As the superior court noted, the emails were never disclosed; the press just happened to discover them after filing a freedom of information request. Here’s another undisclosed gem from the manufacturer to the criminalist:
It was very nice meeting you today at CAC! Thank you very much for sharing your concerns about our HS-GC you have in your lab. Let’s work on resolving the issue quickly so you don’t have to face defense attorney’s challenges in Court related to our malfunctioning instrument.
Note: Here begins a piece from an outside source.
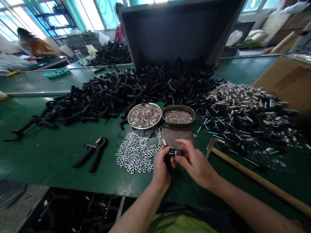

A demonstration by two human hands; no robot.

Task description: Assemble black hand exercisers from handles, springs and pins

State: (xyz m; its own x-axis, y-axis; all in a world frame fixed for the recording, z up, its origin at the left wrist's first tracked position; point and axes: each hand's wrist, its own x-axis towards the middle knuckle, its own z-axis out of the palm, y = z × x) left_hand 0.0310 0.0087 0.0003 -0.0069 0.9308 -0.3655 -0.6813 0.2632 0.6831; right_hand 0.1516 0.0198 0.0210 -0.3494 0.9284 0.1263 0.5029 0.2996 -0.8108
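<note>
My left hand (161, 170) is closed around a black hand-grip exerciser (172, 152), with a metal spring showing at its upper left end. My right hand (195, 161) has its thumb and fingers on the black knob at the exerciser's right end. Both hands are just above the near edge of a flat metal block (178, 136). Left of them lie many loose nuts (138, 153). Farther left, an assembled hand-grip exerciser (93, 153) rests on the green table. The lower part of the held exerciser is hidden by my fingers.
Behind are a round dish of small pins (145, 127) and an oval tin (193, 120) of tiny parts. Black handles (111, 90) are heaped before a grey bin (175, 32). To the right lie springs (243, 95), bolts and a hammer (255, 179). Two people are in the background.
</note>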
Scottsdale’s lab employees didn’t think that was worth disclosing. In all fairness, though, courts have trained them not to worry about disclosing things they should.
When a superior court judge ordered Scottsdale to disclose all subject test chromatograms and notes for 2011, the appellate court quickly vacated the order:
As discussed above, [the defendant] has failed to explain how evidence that the [chromatograph] periodically experiences data drops and thereby fails to produce test results undermines the accuracy and reliability of her test results. In the absence of such an explanation, there is no basis to conclude that the subject test data contains exculpatory evidence.
No one doubts that the machine frequently doesn’t work, and no one knows just what the root of the problem is or what other problems might occur as a result. Because the defense can’t undermine the accuracy and reliability of a malfunctioning machine using the incomplete information the city has provided from its malfunctioning machine, though, the city shouldn’t have to disclose complete information about the machine. I have no doubt the appellate court would’ve vacated an order telling Scottsdale to disclose internal emails about the machines too, as the defense couldn’t prove the emails would contain exculpatory evidence. See how that works? Does it seem fair to you?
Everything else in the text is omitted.